The trick is subtle. Modern life doesn’t offer lies. It offers beautifully packaged proxies — objects, habits, identities that resemble fulfillment just enough to make you chase them. And once you start chasing, it’s hard to stop.

I kept chasing.

The optimization trap

At one point, I had five different tracking systems running. My time, my sleep, my workouts, my screen time, even my mood. I built dashboards. Optimized my mornings. Removed friction from my workflow. It all felt powerful — like I had finally wrestled life into submission. But over time, something strange began to happen: the more I optimized, the more hollow I felt. I was becoming efficient at living, but less alive.

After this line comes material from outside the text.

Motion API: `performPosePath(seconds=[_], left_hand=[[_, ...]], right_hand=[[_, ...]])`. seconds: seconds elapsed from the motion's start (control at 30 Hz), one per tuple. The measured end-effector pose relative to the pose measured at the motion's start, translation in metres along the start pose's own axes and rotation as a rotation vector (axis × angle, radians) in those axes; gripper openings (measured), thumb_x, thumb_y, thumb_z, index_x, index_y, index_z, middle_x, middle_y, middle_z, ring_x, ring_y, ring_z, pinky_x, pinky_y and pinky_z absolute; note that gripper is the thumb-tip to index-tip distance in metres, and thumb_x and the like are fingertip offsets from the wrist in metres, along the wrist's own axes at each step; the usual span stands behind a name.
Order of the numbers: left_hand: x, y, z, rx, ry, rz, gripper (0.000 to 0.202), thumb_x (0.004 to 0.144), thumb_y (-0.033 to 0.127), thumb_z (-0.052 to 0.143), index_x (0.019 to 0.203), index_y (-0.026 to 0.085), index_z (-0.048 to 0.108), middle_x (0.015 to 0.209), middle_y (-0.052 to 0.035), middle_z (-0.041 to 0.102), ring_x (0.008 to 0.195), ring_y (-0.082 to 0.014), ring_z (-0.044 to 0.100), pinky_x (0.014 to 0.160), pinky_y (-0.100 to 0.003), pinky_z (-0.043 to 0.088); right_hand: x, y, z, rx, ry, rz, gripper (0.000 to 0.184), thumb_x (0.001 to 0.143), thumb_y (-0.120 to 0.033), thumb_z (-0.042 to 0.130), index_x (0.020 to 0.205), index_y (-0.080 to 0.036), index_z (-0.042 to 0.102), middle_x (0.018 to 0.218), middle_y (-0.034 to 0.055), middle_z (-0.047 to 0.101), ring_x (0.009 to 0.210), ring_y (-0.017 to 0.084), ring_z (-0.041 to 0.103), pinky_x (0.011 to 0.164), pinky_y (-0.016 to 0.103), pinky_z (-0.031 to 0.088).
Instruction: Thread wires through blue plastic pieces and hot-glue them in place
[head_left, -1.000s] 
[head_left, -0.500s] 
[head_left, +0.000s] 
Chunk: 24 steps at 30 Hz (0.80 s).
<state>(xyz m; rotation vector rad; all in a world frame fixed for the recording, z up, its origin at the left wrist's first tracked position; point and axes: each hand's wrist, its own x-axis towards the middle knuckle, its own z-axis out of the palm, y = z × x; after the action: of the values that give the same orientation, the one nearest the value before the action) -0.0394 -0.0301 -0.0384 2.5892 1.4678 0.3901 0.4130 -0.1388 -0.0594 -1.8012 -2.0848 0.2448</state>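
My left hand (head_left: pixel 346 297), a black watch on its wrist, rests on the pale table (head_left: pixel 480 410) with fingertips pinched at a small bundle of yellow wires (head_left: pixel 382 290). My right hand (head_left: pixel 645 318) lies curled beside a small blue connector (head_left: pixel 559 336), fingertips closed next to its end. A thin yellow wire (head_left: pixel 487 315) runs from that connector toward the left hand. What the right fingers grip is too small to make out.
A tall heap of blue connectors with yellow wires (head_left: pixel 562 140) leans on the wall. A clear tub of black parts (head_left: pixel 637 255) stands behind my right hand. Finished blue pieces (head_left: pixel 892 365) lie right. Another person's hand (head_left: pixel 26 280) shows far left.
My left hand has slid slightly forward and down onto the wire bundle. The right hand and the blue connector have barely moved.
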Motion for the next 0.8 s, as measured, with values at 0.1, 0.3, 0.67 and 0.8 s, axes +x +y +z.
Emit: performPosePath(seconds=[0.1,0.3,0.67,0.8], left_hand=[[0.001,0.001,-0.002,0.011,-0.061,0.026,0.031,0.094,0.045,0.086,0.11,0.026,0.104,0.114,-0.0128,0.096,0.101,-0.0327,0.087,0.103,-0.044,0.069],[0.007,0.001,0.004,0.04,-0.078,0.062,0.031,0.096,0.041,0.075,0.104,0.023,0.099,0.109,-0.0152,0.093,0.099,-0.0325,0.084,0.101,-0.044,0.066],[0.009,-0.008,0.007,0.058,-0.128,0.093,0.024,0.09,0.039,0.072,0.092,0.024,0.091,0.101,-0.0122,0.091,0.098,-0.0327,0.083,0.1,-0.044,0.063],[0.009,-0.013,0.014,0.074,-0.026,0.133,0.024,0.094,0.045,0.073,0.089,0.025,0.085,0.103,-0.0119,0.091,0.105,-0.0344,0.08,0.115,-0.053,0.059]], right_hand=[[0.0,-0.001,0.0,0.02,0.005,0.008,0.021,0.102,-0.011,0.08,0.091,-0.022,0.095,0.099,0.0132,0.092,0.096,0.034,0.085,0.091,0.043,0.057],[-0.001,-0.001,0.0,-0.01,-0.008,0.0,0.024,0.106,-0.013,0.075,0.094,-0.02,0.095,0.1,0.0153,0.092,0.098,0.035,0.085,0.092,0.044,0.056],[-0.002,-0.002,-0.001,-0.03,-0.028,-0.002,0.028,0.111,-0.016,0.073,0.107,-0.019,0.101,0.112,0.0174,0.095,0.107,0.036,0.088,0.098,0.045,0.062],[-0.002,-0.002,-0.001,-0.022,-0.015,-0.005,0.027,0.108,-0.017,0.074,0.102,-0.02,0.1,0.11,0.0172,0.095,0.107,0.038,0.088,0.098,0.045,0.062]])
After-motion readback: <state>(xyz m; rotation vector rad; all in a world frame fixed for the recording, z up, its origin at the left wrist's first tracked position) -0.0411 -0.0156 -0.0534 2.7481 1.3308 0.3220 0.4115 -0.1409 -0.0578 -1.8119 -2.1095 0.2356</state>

That was the first crack: realizing that optimization had stopped being a tool and become a worldview. Every moment was something to be maximized, and anything that couldn’t be measured started to feel indulgent. Rest, joy, randomness — they didn’t fit into the system. So I stopped trusting them.

I didn’t know then that I was outsourcing my instincts to algorithms. That I was trading spontaneity for control. All I knew was that the dashboard looked good, and I didn’t.

The hunger to be seen

And then came the hunger to be seen. Not just admired — understood. The paradox of online life is that you can build a version of yourself so convincing that even you begin to believe it. I crafted narratives. Carefully selected moments. Shared my insights. I told myself I was being vulnerable, but I was performing my inner life as content. I don’t blame myself for it. In a culture where attention is currency, we all learn to spend ourselves in ways that look like connection.

But deep down, I knew. I knew that the version of me being praised was more coherent than the real thing. That the truth was messier, needier, lonelier. And eventually, the applause started to feel like static — loud but meaningless. I could no longer tell whether I was being affirmed or just successfully mimicked.

The mirage of the perfect relationship

I tried love, of course. Or something like it.

There was a period — I think of it now as a kind of spiritual fever — when I became convinced that what I needed wasn’t less, but one thing that was everything. A person who would mirror back the self I hadn’t yet managed to become. I looked for intensity in the silences. For people who felt psychologically textured, a little dark, a little hard to reach. It felt romantic, even noble: I want depth, not ease.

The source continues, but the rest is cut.